When the day is over, I love nothing more than sliding the books off the desk and plugging my graphic tablet in.  The WACOM graphics tablet is an art tool designed  to digitalize animation, mimic signatures, trace and edit common-place graphics.  With a pressure-sensitive pad reacting to electromagnetic waves from a battery-independent pen, the tablet acts as a sketchpad, allowing the artist to draw and project images into a computer screen.  With a little patience and plenty of practice, achieving a professional quality in animation is no longer a niche for the Big Screens.
I adore my tablet. It turned a quiet hobby into a full-blown obsession. Comics, cartoons, landscape, wall paper designs, and maybe a paid commission here and there--the tablet revolutionized the art of “doodling“. I’ll admit I’m not particularly talented--a career in art isn’t my goal-- but using a tablet, I can achieve a cinema-like quality in less time it took you to read this essay.
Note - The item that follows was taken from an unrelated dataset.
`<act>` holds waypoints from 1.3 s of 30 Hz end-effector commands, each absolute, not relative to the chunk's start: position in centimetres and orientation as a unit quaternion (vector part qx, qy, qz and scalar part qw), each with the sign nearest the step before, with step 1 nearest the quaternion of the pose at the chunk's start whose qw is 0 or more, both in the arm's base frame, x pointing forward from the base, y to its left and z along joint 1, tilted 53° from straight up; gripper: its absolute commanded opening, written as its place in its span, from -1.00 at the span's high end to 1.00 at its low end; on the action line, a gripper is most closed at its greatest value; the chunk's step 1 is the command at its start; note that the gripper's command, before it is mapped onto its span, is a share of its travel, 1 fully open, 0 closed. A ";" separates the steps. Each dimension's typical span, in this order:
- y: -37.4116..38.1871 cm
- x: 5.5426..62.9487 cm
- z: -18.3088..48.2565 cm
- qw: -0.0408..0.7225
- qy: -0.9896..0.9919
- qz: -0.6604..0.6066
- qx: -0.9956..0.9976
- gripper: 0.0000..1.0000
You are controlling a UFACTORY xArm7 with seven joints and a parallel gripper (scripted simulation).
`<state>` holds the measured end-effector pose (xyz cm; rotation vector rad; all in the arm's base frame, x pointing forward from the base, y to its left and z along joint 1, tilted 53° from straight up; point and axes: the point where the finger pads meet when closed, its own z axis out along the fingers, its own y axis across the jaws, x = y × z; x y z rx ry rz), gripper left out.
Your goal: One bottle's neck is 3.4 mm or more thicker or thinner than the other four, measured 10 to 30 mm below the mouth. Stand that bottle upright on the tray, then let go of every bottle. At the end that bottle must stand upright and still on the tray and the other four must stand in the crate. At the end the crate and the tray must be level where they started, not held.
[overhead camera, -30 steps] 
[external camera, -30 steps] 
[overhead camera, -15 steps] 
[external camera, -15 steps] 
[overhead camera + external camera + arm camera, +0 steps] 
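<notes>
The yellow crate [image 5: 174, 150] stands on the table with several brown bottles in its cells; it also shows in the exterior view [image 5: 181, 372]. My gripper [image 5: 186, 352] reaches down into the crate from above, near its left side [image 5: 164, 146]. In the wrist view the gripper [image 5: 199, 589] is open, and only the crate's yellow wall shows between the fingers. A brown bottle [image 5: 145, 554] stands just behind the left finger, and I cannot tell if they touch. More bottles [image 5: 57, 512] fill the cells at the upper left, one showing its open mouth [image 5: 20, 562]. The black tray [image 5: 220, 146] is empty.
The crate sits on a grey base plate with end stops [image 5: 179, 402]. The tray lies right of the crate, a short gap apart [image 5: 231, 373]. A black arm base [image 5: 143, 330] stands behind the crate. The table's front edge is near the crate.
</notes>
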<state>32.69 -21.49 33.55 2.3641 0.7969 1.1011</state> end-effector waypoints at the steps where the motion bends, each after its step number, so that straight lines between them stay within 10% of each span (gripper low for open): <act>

It isn’t a new gadget either. I remember my elementary school teacher doodling over a prehistoric prototype and watching a pixilated version of his “dog” over the projector. So it’s safe to assume the tablet’s been around since forever.
But I love drawing. And  more than I love drawing, is drawing well, which means wasting entire afternoons with a graphite-less pen in my hand, watching a simple sketch turn into a breathtaking fantasy. And I’m not the only one. Entire websites, such as Tegaki e and Livestream  are dedicated to bringing  the graphic-design community together, regardless of artistic backgrounds and level of skill. Typed comments a la Facebook? Overrated.  A sketch of your very expressive “Oh my god” face will suffice.
Its practicality is alluring. The way a writer drafts, a person can daft their art and improve by redrawing over a layer on top of the original picture. Unlike a sketchpad, redrawing can be achieved with 100% accuracy, without wasting a single piece of paper. The tablet allows the blooming artist to practice while still feeding his or hers eco-friendly inner hippy. And when the piece is done, advertising art and selling online is simple. All that needs to be done is upload on the many thousands online communities dedicated to art and buyers, sometimes even attracting potential employers.  For someone with a knack for doodling, the tablet is the perfect tool.

1 comment:

  1. My goal this summer is to learn to use my wacom tablet to "ink" comments onto student essays. It's pretty cool and affordable.